▸ **About this exercise**
For this exercise, print the listing below exactly, without its pictures.

────────────────────

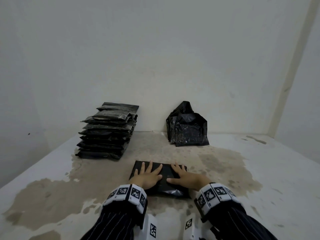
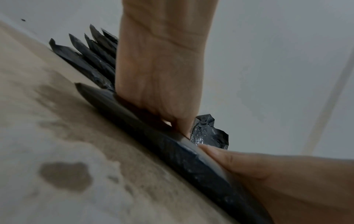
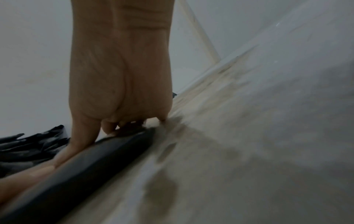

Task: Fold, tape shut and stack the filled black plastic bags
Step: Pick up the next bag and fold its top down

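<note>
1. Black plastic is seen in the head view: the bag point(image 1: 160, 179) being worked lies at the middle of the floor point(image 1: 242, 170), toward its near edge. It is pressed flat by the left hand point(image 1: 147, 177) and the right hand point(image 1: 185, 178), fingers spread and straight, nothing gripped. If the pressure is lifted before tape is applied, the fold is likely to spring open; no tape can be seen.
2. A stack of finished bags point(image 1: 107, 132) stands at the far left by the wall point(image 1: 155, 58), leaning unevenly; it could be toppled by a careless addition. A heap of unfolded bags point(image 1: 187, 127) waits at the far right.
3. From the left wrist view, the bag point(image 2: 172, 145) is held down under the palm point(image 2: 159, 84), with the right hand's fingers point(image 2: 249, 163) touching its top. Trapped air could bulge the fold.
4. From the right wrist view, blurred, the bag's edge point(image 3: 95, 163) lies on stained floor point(image 3: 249, 151); whether the stains are wet cannot be told, but damp film would hold tape poorly.
</note>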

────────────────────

▸ **Response**
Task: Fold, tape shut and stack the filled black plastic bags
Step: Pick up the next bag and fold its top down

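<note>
1. Black plastic is seen in the head view: the bag point(image 1: 160, 179) being worked lies at the middle of the floor point(image 1: 242, 170), toward its near edge. It is pressed flat by the left hand point(image 1: 147, 177) and the right hand point(image 1: 185, 178), fingers spread and straight, nothing gripped. If the pressure is lifted before tape is applied, the fold is likely to spring open; no tape can be seen.
2. A stack of finished bags point(image 1: 107, 132) stands at the far left by the wall point(image 1: 155, 58), leaning unevenly; it could be toppled by a careless addition. A heap of unfolded bags point(image 1: 187, 127) waits at the far right.
3. From the left wrist view, the bag point(image 2: 172, 145) is held down under the palm point(image 2: 159, 84), with the right hand's fingers point(image 2: 249, 163) touching its top. Trapped air could bulge the fold.
4. From the right wrist view, blurred, the bag's edge point(image 3: 95, 163) lies on stained floor point(image 3: 249, 151); whether the stains are wet cannot be told, but damp film would hold tape poorly.
</note>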

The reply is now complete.